21/25 5. The Meyerowitz Stories (New and Selected)
Adam Sandler, Ben Stiller, Dustin Hoffman, and Emma Thompson head the cast in Noah Baumbach’s comedy drama The Meyerowitz Stories about worldly Manhattanites struggling with their lives of sophisticated privilege. Baumbach is on solid ground marshalling the inter-familial tension. But he also reminds us why he’s a master at locating universal truths within the self-involved lives of neurotic Americans.
22/25 4. Mudbound
Mudbound is an unflinching survey of race and politics in the Southern United States immediately before and after the Second World War. Carey Mulligan and Mary J Blige head the cast, while Dee Rees guides the story with tremendous tautness. Mudbound was expected to receive a clean sweep of Oscar nominations in 2017. In the end it received just four, in relatively minor categories. The first rumblings of Hollywood’s hostility towards streaming and its impact on cinema?
23/25 3. The Other Side of the Wind
For a reminder how unhinged film-making became in the Seventies, buckle up and lose yourself in this posthumous restoration of never-completed Orson Welles movie, The Other Side of the Wind. What would have been Welles’s swansong is a maniacal, meta meditation on art and fame, with John Huston playing a buccaneering director – in essence, a heightened composite of himself and Welles.
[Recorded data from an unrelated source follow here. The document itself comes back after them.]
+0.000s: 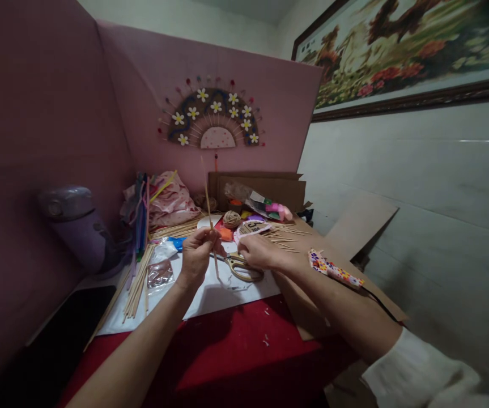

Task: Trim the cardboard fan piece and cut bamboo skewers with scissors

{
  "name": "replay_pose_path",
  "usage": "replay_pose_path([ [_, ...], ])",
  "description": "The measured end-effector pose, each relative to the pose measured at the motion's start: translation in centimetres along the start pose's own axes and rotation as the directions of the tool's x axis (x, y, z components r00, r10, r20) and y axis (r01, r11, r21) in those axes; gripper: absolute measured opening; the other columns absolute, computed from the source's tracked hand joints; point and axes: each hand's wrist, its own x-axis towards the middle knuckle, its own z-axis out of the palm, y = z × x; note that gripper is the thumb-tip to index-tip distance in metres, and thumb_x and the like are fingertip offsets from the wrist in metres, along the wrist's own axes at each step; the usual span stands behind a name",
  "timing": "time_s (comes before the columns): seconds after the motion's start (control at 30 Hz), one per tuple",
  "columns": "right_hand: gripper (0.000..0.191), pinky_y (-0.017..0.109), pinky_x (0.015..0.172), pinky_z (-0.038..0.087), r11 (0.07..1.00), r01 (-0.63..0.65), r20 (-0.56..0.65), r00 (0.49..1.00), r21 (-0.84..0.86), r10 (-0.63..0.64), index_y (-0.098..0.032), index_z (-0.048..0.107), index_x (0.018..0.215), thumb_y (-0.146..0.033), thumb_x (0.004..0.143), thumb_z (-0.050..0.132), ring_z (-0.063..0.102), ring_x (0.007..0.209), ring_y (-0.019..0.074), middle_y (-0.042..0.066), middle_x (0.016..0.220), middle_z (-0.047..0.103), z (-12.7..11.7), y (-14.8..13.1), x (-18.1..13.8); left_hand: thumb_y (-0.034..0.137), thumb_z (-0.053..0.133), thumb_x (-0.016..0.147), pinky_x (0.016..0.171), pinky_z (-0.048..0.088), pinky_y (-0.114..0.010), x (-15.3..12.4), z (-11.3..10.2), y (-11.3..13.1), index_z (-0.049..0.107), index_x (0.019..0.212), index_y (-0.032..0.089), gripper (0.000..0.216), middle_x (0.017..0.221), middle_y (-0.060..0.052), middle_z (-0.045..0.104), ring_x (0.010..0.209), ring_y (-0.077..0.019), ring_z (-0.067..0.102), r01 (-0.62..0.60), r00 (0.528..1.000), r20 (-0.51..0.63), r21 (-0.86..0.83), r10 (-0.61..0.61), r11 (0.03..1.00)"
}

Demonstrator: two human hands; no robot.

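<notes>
A thin wooden stick (207, 187) stands nearly upright in my left hand (196, 255), pinched between thumb and fingers. Its lower end points down at the white sheet (204, 300). My right hand (256, 251) is curled just to the right, above the scissors (244, 269); its fingertips are hidden, so I cannot make out what they hold. The scissors lie on the sheet with their handles toward me. Right behind that hand is a round, purple-edged piece (250, 228) with dark markings. A ball of twine (232, 219) and an orange packet (226, 234) sit close by.
Loose sticks (139, 283) and a small plastic bag (160, 275) lie left. A purple bottle (80, 232) stands beyond them. Cardboard (295, 283) and a flower-patterned strip (335, 269) are at right. A flowered fan decoration (214, 116) hangs on the pink board.
</notes>
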Motion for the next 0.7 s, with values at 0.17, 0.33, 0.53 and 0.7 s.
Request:
replay_pose_path([
  [0.17,0.031,0.023,0.054,0.029,0.995,-0.021,0.125,0.992,-0.094,0.033,-0.013,0.059,0.092,-0.011,0.062,0.059,0.054,0.073,0.0183,0.01,0.088,0.062,1.6,0.8,-0.8,0.027,0.064,0.074,0.046,0.048,-0.026,-0.1,-0.2,0.1,0.058,0.067,0.016,0.015,0.048,0.006,0.046,0.041,-0.0086,0.049,-0.014,1.0,-0.012,-0.048,0.014,0.999],
  [0.33,0.043,0.024,0.054,0.033,0.997,-0.038,0.133,0.99,-0.061,0.046,-0.011,0.055,0.1,-0.014,0.058,0.063,0.053,0.075,0.0196,0.013,0.093,0.06,1.5,0.3,-0.2,0.029,0.066,0.072,0.048,0.049,-0.025,0.0,-0.6,0.6,0.059,0.068,0.016,0.015,0.048,0.006,0.047,0.042,-0.0078,0.048,0.01,0.998,-0.062,-0.074,-0.014,0.997],
  [0.53,0.042,0.023,0.06,0.041,0.991,0.041,0.102,0.993,0.128,-0.054,-0.016,0.058,0.103,-0.015,0.062,0.061,0.055,0.076,0.0165,0.006,0.093,0.063,-1.6,1.0,-0.9,0.029,0.067,0.071,0.038,0.039,-0.02,-0.5,-1.0,1.6,0.058,0.067,0.015,0.017,0.044,0.007,0.042,0.038,-0.0066,0.041,0.093,0.993,-0.059,-0.094,-0.098,0.991],
  [0.7,0.041,0.022,0.046,0.038,0.75,-0.118,0.13,0.991,0.651,0.043,-0.017,0.059,0.105,-0.03,0.067,0.064,0.05,0.051,0.0107,0.002,0.075,0.062,-2.9,2.3,-4.9,0.031,0.067,0.07,0.032,0.012,-0.013,-1.0,-0.7,2.3,0.055,0.065,0.014,0.022,0.04,0.009,0.034,0.033,-0.0011,0.022,0.261,0.963,-0.032,-0.123,-0.266,0.958],
])
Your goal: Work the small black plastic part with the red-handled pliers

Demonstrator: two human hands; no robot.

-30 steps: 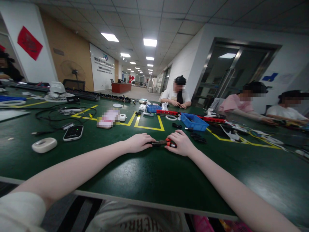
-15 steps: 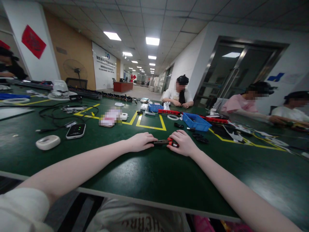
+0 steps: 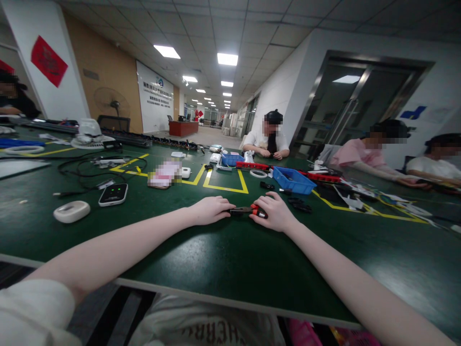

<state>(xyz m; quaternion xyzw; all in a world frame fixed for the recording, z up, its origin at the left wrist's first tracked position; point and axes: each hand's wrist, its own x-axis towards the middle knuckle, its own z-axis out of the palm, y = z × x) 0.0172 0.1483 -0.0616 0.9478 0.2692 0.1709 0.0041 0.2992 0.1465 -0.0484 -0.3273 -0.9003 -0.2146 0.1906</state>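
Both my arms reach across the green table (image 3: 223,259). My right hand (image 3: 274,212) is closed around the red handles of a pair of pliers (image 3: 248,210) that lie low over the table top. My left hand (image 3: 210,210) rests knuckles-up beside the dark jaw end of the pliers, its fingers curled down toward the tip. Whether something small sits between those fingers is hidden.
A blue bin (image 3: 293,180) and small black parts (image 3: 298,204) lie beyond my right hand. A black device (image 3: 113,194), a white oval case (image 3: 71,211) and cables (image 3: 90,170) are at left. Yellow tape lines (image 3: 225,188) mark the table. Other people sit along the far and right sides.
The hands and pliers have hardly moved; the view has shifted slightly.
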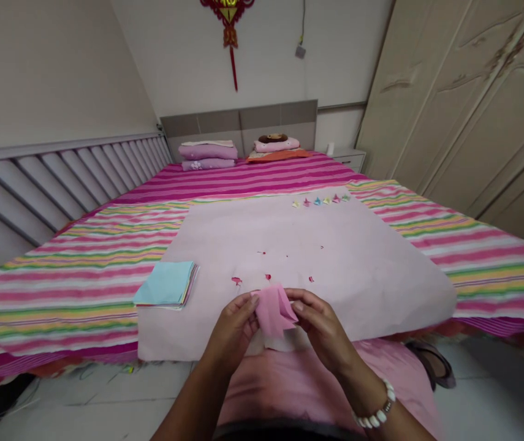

There are also parts for Peter Bogdanovich and Dennis Hopper. Welles’s editor, Bob Murawski, together with Bogdanovich and Welles’s daughter Beatrice, assembled the cut from 100 hours of footage. It only occasionally makes sense – but, as an experience, it’s unforgettable.
24/25 2. The Ballad of Buster Scruggs
When Netflix asked the Coen brothers to make a binge-friendly TV series, Hollywood’s quirkiest siblings obviously went their own way. This anthology movie, titled The Ballad of Buster Scruggs, features six stories set amid the Coens’ deeply quirky and revisionist take on the Old West. The spirit of their classic O Brother, Where Art Thou? is tapped enthusiastically, with Liam Neeson, Zoe Kazan, Tim Blake Nelson, James Franco and Tom Waits heading the starry cast.
25/25 1. Roma
The privileged Mexico City childhood of director Alfonso Cuarón inspired his affecting, quasi-autobiographical treatise on class, privilege and love. Yalitza Aparicio is the semi-invisible maid to a wealthy family, her life a story of small moments unfolding against the backdrop of political upheaval. Netflix was denied its Best Picture Oscar for Roma, but Cuarón was an uncontroversial pick for Best Director at the 2018 awards.